毎日、なんとなく同じメイクをしていませんか? そのやり方、本当にあなたの顔を美しく見せてくれていますか? もし、ちょっとよくわからない……と思ったら、ぜひこの方法を試してみてください。人の顔には、顔立ちや年齢にかかわらず、「ここをこうすると誰でも美しく見える」という、共通したポイントがあります。そのポイントを踏まえてメイクすることで、どんな人もまるで「すっぴんが美人」であったかのように美しく見せることができます。モデル・女優が「ここぞ!」という仕事で頼りにするメイクアップアーティスト・佐伯裕介が、どんなナチュラルメイクの日でも必ず美人に見せられる、メイクのコツを分かりやすく紹介します。

アジア人の肌に合うファンデーションの選び方

© cecy young(SIGNO)

 メイクの仕事をしていると「ファンデーションはどんなものを選べばいいですか?」という質問をよく受けます。

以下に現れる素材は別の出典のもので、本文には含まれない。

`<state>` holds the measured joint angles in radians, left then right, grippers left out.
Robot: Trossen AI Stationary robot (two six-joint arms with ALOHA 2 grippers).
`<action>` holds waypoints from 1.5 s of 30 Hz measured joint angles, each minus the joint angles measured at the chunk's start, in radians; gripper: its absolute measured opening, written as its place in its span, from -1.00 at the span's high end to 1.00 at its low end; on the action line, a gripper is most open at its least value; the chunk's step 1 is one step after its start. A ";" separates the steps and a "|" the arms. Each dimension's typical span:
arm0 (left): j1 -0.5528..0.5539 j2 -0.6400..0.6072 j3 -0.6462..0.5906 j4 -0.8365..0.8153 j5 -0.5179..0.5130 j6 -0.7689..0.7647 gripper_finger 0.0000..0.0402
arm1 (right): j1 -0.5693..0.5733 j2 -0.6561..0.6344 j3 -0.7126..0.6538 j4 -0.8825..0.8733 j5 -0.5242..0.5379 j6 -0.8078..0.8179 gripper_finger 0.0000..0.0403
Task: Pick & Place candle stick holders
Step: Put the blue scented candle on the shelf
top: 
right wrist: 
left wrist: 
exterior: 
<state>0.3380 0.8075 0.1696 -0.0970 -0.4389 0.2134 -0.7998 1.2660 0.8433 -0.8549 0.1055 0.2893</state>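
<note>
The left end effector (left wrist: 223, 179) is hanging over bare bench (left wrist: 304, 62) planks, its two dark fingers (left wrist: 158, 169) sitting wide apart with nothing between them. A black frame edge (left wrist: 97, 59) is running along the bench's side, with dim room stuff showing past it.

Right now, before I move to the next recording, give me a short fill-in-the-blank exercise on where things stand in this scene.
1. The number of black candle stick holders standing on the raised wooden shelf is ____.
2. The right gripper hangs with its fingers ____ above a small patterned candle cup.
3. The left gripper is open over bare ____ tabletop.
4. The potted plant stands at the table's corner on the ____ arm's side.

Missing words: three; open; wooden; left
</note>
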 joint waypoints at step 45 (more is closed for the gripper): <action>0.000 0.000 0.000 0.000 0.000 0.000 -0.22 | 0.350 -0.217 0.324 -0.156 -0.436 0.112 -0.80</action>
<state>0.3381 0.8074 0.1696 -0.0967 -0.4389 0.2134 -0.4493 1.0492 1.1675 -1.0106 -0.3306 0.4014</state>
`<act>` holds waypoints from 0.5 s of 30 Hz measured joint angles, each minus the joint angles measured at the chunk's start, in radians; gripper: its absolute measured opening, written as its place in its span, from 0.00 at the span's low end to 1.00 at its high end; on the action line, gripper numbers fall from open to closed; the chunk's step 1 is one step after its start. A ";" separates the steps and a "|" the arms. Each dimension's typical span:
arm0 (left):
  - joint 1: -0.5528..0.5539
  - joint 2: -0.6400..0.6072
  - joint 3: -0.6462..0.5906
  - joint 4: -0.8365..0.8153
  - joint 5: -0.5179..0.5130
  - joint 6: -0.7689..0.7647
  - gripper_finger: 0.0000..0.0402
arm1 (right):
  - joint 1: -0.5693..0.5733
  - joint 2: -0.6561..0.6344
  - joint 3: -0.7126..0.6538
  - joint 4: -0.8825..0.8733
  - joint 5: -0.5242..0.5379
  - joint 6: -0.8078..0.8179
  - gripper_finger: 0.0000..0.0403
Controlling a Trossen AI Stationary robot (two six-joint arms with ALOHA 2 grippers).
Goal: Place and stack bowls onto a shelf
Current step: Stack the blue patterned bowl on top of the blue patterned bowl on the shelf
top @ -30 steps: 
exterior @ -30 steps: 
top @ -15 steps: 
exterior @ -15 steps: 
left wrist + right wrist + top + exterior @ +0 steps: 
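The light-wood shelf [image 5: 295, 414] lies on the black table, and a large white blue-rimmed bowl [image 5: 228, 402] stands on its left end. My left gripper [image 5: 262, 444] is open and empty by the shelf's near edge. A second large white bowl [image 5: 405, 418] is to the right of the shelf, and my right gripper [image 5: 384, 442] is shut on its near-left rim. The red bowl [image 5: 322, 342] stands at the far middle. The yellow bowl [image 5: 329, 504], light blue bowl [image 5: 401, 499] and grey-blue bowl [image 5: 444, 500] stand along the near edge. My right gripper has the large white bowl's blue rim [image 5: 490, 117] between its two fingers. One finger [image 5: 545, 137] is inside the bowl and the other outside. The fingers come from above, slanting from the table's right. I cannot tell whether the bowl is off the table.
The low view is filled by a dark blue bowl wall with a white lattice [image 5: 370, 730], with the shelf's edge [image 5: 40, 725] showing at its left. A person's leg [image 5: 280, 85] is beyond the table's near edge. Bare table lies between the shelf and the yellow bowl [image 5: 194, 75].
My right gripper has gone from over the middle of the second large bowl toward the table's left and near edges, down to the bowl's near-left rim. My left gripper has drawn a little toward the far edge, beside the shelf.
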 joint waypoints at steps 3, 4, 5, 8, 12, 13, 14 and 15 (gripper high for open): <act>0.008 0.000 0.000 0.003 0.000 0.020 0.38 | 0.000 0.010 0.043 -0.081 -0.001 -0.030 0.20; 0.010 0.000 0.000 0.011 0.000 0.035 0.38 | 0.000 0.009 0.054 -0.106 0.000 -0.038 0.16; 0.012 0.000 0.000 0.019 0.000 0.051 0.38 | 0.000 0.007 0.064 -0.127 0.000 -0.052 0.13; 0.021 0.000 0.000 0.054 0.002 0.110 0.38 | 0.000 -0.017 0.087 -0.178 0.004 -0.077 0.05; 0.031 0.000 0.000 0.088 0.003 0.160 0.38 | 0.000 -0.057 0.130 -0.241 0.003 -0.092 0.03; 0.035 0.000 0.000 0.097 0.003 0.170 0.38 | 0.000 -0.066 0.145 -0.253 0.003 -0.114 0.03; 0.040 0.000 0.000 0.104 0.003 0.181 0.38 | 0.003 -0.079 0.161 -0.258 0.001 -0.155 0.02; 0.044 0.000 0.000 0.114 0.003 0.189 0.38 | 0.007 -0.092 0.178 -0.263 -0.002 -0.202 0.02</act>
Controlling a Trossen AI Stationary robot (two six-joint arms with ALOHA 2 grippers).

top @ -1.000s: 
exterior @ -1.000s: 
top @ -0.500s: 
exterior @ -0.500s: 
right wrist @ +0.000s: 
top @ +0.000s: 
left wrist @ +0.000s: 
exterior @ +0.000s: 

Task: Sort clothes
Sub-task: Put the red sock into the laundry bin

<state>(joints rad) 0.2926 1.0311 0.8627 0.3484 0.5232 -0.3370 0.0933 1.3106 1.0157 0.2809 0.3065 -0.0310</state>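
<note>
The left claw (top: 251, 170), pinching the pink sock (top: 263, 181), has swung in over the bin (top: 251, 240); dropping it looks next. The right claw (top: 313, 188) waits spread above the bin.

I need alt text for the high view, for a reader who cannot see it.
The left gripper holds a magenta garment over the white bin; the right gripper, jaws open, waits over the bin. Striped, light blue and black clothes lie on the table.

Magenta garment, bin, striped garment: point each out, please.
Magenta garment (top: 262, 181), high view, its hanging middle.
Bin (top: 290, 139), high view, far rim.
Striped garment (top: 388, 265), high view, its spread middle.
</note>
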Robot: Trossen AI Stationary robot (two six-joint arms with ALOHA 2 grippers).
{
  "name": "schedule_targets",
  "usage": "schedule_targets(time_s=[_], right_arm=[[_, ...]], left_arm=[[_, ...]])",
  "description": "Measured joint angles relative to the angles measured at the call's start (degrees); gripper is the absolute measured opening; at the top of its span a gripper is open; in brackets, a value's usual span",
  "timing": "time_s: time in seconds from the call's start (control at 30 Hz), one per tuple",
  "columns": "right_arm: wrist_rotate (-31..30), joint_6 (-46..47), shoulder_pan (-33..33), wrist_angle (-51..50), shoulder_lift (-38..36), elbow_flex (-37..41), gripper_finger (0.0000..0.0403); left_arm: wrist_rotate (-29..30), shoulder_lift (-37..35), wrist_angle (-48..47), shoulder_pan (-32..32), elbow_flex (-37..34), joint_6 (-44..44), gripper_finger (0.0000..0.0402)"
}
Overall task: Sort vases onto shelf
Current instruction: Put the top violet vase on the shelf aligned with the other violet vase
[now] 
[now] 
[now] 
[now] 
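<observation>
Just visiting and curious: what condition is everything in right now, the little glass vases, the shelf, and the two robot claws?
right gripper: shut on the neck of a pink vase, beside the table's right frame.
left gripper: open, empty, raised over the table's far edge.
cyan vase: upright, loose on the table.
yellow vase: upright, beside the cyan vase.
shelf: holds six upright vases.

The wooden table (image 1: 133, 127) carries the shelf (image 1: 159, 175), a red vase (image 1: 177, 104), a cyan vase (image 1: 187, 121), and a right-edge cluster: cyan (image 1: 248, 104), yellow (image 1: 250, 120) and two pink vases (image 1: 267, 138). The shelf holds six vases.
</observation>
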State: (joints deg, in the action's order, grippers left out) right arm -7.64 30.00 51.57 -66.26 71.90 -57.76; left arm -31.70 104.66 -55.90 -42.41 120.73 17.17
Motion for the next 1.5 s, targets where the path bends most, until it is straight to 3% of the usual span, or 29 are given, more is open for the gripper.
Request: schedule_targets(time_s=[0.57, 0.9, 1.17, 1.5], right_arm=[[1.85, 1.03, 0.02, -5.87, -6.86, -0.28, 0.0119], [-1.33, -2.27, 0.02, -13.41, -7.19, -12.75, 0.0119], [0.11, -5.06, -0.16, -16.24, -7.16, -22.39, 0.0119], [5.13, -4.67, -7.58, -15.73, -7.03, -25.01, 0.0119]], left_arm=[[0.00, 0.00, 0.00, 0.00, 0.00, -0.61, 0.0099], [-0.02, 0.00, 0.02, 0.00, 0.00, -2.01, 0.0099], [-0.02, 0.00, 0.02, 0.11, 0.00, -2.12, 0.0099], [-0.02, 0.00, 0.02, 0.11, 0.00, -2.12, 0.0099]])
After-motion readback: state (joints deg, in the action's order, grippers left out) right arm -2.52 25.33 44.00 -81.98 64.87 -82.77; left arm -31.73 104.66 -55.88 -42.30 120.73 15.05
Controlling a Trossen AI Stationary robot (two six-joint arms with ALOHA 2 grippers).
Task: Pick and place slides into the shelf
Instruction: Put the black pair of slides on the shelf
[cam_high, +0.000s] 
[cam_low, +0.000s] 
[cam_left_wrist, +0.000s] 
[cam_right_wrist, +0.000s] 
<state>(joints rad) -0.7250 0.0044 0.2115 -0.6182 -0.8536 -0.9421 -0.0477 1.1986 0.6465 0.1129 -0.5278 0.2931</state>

 僕が日常のベースメイクとして提案しているのは、顔に明暗のグラデーションをつくって立体的に見せるものですが、そこでのファンデーションの役割は、あくまで肌の質感を整えること。
 顔を明るく見せるのは、そのあとに使うコンシーラーの役割です。ところが、ファンデーションが明るすぎると、次に塗るコンシーラーが際立たず、顔に立体感がつかなくなってしまいます。
 ですから、ファンデーションというと、明るめのほうがきれいに見えると思われやすいのですが、「肌と同じか、若干暗く見えるものがベスト」と覚えてください。
 今まで明るめを愛用してきた人は、トーンを落とすのに抵抗があるかもしれませんが、ハイライト部分を引き立てて、顔に立体感を出すには、この選び方がとても効果的です。
 また、明るいファンデーションは、シミや赤みなど色が違う部分のコントラストも強めてしまいますが、肌に近いトーンなら、色の差を自然に埋めてくれるため、気になる肌の粗や色ムラも目立たなくしてくれます。
 だから、「ファンデーションは迷ったら暗いほう」でいいのです。

 僕の場合はさらに、白人モデルとアジア人モデルによって、ファンデーションのメーカーも使い分けています。ファンデーションは世界中さまざまなメーカーで生産されていますが、つけたばかりのときは肌と同じ色でも、時間が経つとトーンが上がって白く明るくなってしまうものがあります。白人の肌ならそれでも気になりませんが、アジア人の肌には白浮きしているように感じてしまうため、メーカーも含めてトーン選びを考えているわけです。

 僕の経験からすると、時間が経ってもトーンが上がりにくいのはアジア圏のもの。朝から長時間つけたままでいる日常のメイクにおいては、国産かアジア圏のファンデーションから選ぶのがよいと思います。